TASK INSTRUCTIONS »
Output the lines below from the one containing "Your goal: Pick" through the end of the listing, inclusive, exactly as they appear, and nothing further.

SOURCE DATA »
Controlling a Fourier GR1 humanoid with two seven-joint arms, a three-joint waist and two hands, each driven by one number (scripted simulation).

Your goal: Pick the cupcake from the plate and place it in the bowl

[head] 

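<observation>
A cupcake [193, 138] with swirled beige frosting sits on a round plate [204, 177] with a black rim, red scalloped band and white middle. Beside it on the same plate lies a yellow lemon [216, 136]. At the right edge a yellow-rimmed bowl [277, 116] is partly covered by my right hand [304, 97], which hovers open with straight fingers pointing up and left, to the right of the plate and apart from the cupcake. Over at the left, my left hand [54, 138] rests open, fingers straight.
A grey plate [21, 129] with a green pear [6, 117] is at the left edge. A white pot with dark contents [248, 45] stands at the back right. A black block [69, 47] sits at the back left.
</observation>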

TASK OUTPUT »
Your goal: Pick the cupcake from the plate and place it in the bowl

[head] 

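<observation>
A cupcake [193, 138] with swirled beige frosting sits on a round plate [204, 177] with a black rim, red scalloped band and white middle. Beside it on the same plate lies a yellow lemon [216, 136]. At the right edge a yellow-rimmed bowl [277, 116] is partly covered by my right hand [304, 97], which hovers open with straight fingers pointing up and left, to the right of the plate and apart from the cupcake. Over at the left, my left hand [54, 138] rests open, fingers straight.
A grey plate [21, 129] with a green pear [6, 117] is at the left edge. A white pot with dark contents [248, 45] stands at the back right. A black block [69, 47] sits at the back left.
</observation>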

That completes the response to the exercise.